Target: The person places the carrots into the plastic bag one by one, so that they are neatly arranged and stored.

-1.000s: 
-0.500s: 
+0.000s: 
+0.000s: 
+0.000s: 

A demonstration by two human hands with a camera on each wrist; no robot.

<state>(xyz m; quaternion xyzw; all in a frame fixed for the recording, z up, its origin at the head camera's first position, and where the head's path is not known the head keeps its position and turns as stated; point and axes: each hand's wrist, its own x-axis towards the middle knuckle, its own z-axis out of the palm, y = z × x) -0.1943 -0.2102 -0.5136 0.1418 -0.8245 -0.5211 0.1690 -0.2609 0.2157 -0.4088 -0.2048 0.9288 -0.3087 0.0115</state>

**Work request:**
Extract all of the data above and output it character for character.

**Output for this task:**
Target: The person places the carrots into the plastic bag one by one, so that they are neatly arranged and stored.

-1.000s: 
-0.500s: 
+0.000s: 
+0.000s: 
+0.000s: 

A demonstration by two human hands with a camera on each wrist; no robot.

<state>(xyz m; quaternion xyzw; all in a frame fixed for the recording, z up, its origin at the head camera's first position, and where the head's path is not known the head keeps its position and turns as stated; point and axes: each hand's wrist, its own x-axis towards the middle knuckle, its own z-axis out of the palm, y = z × x) -0.1943 -0.2102 -0.5136 0.1418 -0.8245 -0.5211 0.1690 -0.2609 0.2157 -0.4088 -0.2048 0.9288 -0.3087 0.0115</state>

The full answer has now been given.